→ **Aim of the exercise**: An exact copy of the listing below is required, minus its pictures.
-=-=-=-=-
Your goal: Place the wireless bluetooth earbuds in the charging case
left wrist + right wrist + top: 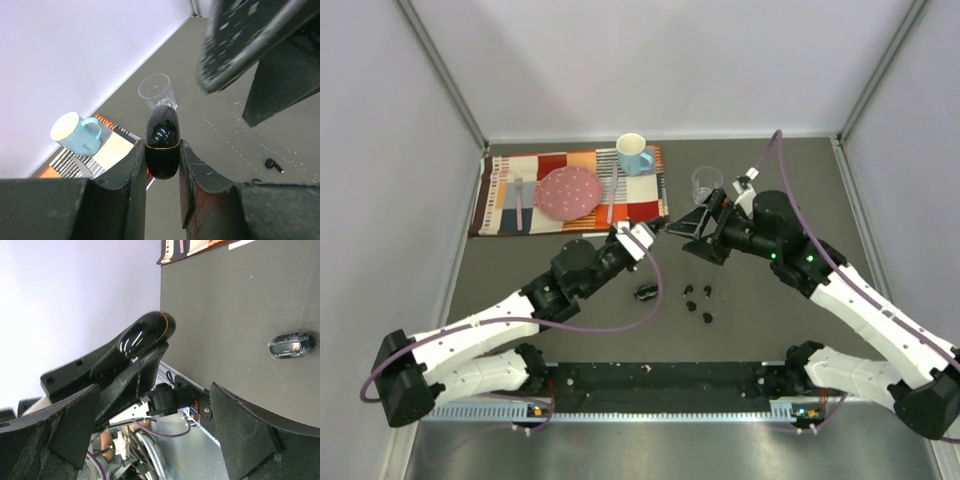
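Holding case in left gripper, right gripper open beside it

Left gripper (161, 146): fingers (131, 172) pinched on the lower half of a glossy black oval case (161, 129). The case stands end-up between them, lid shut along a thin gold seam, and is raised off the bench around mid-bench.

Right gripper (154, 390): fingers spread wide and holding nothing. It faces the left gripper from the right. In the top view the two tips are close together; I cannot tell whether they touch. One right finger (250, 40) fills the upper right of the left wrist view, blurred.

Four earbuds (690, 292) lie loose on the bench in a small cluster, nearer the near edge than the grippers and slightly right of centre. None is in either gripper. One bud (274, 165) shows in the left wrist view, lying on the bench to the right of the fingers.

A second case (646, 293) lies on the bench just left of the cluster. Whether it is open or shut I cannot tell.

A clear cup (707, 182) stands toward the far edge, past the grippers. A patterned mat (500, 200) lies at the far left corner with a pink plate (571, 192) on it. A blue mug (635, 153) sits at the mat's far right corner.
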`<act>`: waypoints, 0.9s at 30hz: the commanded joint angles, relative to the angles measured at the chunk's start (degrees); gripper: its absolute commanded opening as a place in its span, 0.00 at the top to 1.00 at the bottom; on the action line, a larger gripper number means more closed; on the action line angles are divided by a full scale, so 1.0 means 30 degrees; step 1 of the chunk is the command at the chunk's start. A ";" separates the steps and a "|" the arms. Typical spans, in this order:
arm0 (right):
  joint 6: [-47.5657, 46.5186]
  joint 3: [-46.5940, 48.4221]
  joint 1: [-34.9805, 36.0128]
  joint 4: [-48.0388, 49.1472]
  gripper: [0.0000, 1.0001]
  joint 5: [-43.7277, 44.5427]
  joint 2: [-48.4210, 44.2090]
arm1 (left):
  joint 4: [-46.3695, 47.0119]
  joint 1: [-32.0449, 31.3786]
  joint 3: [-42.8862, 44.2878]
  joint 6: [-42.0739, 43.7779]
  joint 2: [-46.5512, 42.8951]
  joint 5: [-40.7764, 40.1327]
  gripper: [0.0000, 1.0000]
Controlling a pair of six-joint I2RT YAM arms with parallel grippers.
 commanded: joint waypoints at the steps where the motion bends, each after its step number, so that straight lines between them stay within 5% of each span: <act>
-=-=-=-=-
→ **Exercise solution**:
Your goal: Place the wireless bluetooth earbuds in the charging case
left wrist + right wrist + top: 
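Holding case in left gripper, right gripper open beside it

Left gripper (161, 146): fingers (131, 172) pinched on the lower half of a glossy black oval case (161, 129). The case stands end-up between them, lid shut along a thin gold seam, and is raised off the bench around mid-bench.

Right gripper (154, 390): fingers spread wide and holding nothing. It faces the left gripper from the right. In the top view the two tips are close together; I cannot tell whether they touch. One right finger (250, 40) fills the upper right of the left wrist view, blurred.

Four earbuds (690, 292) lie loose on the bench in a small cluster, nearer the near edge than the grippers and slightly right of centre. None is in either gripper. One bud (274, 165) shows in the left wrist view, lying on the bench to the right of the fingers.

A second case (646, 293) lies on the bench just left of the cluster. Whether it is open or shut I cannot tell.

A clear cup (707, 182) stands toward the far edge, past the grippers. A patterned mat (500, 200) lies at the far left corner with a pink plate (571, 192) on it. A blue mug (635, 153) sits at the mat's far right corner.
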`<act>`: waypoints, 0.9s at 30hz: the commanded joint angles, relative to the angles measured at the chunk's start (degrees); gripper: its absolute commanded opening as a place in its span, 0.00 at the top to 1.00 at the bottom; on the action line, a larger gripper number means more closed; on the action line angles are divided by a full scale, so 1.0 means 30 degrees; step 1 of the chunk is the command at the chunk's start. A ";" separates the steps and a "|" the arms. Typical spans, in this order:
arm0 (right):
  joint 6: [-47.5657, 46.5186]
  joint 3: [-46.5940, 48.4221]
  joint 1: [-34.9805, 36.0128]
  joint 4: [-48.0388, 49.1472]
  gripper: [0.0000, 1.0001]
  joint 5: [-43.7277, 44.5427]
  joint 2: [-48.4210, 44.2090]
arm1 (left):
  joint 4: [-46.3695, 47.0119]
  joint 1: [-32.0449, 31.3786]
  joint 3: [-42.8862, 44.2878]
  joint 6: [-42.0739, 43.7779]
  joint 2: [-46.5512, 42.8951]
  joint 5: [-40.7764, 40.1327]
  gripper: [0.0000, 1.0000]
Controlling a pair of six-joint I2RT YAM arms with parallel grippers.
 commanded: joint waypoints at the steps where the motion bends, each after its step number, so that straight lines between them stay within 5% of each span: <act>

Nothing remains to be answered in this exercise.